TASK ITEM: Write out the data again in full, exactly as it reads.

SOURCE MATERIAL:
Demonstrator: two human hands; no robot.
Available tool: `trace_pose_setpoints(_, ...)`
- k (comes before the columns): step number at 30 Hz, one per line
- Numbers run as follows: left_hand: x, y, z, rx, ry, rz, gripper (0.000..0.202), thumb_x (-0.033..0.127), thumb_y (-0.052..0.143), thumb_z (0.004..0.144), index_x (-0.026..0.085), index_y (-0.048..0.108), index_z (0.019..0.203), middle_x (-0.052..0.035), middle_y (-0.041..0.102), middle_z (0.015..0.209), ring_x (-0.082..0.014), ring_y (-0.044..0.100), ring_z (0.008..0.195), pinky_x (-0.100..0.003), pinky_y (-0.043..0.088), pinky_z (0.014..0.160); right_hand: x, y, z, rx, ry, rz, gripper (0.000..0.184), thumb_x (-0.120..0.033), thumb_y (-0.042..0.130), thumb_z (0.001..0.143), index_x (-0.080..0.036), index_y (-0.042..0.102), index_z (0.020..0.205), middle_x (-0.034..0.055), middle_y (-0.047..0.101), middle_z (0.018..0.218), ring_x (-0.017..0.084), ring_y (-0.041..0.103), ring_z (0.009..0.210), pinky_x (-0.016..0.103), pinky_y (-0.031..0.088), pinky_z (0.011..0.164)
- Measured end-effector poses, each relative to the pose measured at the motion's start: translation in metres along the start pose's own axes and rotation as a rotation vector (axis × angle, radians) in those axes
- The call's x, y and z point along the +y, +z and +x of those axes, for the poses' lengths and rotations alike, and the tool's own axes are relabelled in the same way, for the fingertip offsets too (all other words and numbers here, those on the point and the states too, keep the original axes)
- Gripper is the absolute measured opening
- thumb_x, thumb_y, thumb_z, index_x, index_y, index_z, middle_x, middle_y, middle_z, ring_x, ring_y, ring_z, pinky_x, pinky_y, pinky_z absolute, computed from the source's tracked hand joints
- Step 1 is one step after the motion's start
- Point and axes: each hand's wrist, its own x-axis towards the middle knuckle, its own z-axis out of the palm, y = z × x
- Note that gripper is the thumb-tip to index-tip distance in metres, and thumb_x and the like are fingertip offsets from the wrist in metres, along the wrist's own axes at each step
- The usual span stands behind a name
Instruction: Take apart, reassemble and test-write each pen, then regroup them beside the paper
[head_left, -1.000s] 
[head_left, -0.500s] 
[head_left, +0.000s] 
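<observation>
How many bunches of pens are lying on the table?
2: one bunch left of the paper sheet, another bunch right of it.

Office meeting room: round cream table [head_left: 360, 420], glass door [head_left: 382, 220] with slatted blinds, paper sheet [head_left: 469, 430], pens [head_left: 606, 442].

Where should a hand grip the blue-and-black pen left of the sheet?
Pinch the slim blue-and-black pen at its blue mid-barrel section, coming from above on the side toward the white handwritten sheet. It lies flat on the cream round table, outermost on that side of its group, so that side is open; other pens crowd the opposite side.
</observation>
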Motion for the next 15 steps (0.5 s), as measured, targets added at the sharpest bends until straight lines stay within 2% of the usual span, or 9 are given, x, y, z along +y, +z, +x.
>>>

ANSWER TO THIS PROBLEM:
Demonstrator: two human hands; no robot.
Available tool: `trace_pose_setpoints(_, ...)`
- k (comes before the columns): step number at 30 Hz, one per line
- Numbers run as follows: left_hand: x, y, z, rx, ry, rz, gripper (0.000..0.202), thumb_x (-0.033..0.127), thumb_y (-0.052..0.143), thumb_z (0.004..0.144), index_x (-0.026..0.085), index_y (-0.048..0.108), index_z (0.019..0.203), middle_x (-0.052..0.035), middle_y (-0.041..0.102), middle_z (0.015..0.209), ring_x (-0.082..0.014), ring_y (-0.044..0.100), ring_z (0.008..0.195), pinky_x (-0.100..0.003), pinky_y (-0.043..0.088), pinky_z (0.014..0.160); right_hand: x, y, z, rx, ry, rz, gripper (0.000..0.184), thumb_x (-0.120..0.033), thumb_y (-0.042..0.130), thumb_z (0.001..0.143), index_x (-0.080..0.036), index_y (-0.042..0.102), index_z (0.020..0.205), middle_x (-0.034..0.055), middle_y (-0.047..0.101), middle_z (0.018..0.218), ring_x (-0.017..0.084), ring_y (-0.041..0.103), ring_z (0.009..0.210), pinky_x (-0.016..0.103), pinky_y (-0.031..0.088), pinky_z (0.011..0.164)
- Measured end-effector poses, each relative to the pose measured at the motion's start: translation in metres along the start pose's own axes and rotation as a rotation vector (axis × angle, radians) in those axes
- The call's x, y and z point along the +y, +z and +x of those axes, for the poses' lengths and rotations alike, and the tool's own axes are relabelled in the same way, for the fingertip offsets too (all other words and numbers here, those on the point and the states too, keep the original axes)
- Gripper is the absolute measured opening
- thumb_x, thumb_y, thumb_z, index_x, index_y, index_z, middle_x, middle_y, middle_z, ring_x, ring_y, ring_z, pinky_x, pinky_y, pinky_z absolute, computed from the source's tracked hand joints
- Step 1 is one step after the motion's start
- Point and axes: each hand's wrist, its own x-axis towards the middle knuckle, its own z-axis out of the palm, y = z × x
- Note that gripper is the thumb-tip to index-tip distance in metres, and thumb_x and the like are fingertip offsets from the wrist in metres, along the wrist's own axes at each step
- The usual span stands behind a name
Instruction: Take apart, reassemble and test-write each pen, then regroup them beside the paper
[head_left, -1.000s] 
[head_left, -0.500s] 
[head_left, +0.000s] 
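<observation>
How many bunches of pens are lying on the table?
2: one bunch left of the paper sheet, another bunch right of it.

Office meeting room: round cream table [head_left: 360, 420], glass door [head_left: 382, 220] with slatted blinds, paper sheet [head_left: 469, 430], pens [head_left: 606, 442].

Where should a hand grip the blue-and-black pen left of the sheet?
Pinch the slim blue-and-black pen at its blue mid-barrel section, coming from above on the side toward the white handwritten sheet. It lies flat on the cream round table, outermost on that side of its group, so that side is open; other pens crowd the opposite side.
</observation>
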Motion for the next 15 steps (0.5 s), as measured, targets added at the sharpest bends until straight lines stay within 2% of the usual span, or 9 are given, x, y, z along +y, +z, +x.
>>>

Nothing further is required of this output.